● **Requirement**:
Repeat only the lines below from the one containing "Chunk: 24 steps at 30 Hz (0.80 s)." through the one containing "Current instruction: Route", inclusive, exactly as written.

● **Excerpts from a dataset**:
——————————

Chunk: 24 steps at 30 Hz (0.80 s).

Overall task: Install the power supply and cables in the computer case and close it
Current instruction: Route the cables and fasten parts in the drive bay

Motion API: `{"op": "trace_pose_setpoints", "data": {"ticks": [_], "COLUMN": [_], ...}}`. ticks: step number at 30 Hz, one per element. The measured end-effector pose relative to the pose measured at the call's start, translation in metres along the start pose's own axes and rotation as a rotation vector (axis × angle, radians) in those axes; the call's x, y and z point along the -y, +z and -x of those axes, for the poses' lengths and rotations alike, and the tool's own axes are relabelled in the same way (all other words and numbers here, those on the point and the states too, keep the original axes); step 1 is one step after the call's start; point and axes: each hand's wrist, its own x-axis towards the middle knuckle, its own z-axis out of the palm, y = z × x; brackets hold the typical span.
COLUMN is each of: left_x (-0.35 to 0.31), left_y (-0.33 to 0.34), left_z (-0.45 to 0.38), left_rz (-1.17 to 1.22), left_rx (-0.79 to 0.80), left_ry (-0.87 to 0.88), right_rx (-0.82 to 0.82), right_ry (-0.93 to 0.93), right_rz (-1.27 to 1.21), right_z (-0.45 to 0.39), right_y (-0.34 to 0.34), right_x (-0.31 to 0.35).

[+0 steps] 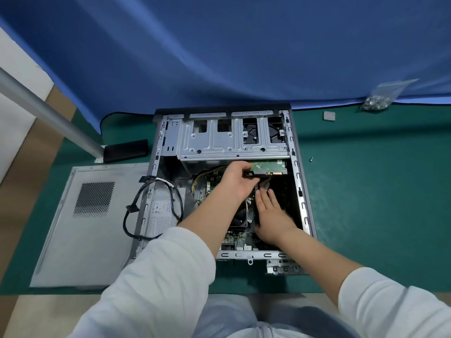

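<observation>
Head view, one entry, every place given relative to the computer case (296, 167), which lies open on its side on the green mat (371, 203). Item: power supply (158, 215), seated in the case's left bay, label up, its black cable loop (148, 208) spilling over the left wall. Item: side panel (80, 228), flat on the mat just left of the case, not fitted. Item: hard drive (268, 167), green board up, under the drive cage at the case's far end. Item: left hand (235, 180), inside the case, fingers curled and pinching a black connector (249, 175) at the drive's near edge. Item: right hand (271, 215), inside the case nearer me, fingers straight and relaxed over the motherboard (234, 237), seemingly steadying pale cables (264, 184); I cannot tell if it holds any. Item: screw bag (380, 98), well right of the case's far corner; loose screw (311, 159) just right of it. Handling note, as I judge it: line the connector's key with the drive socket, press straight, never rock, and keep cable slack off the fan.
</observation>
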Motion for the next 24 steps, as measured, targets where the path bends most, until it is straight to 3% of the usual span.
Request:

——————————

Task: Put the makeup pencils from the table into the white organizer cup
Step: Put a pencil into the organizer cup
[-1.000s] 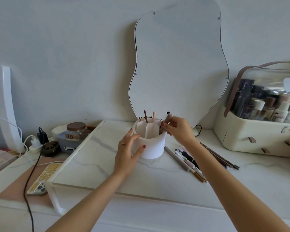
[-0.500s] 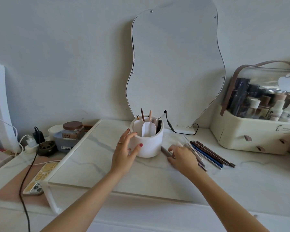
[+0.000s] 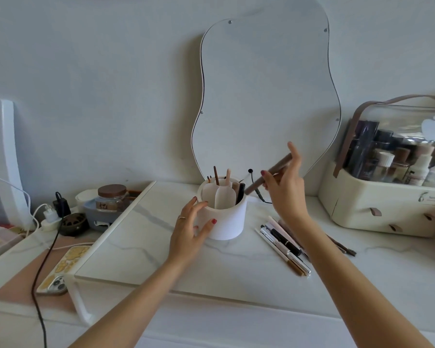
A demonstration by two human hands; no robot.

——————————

● **Answer space**:
Chunk: 24 steps at 30 Hz (0.80 s).

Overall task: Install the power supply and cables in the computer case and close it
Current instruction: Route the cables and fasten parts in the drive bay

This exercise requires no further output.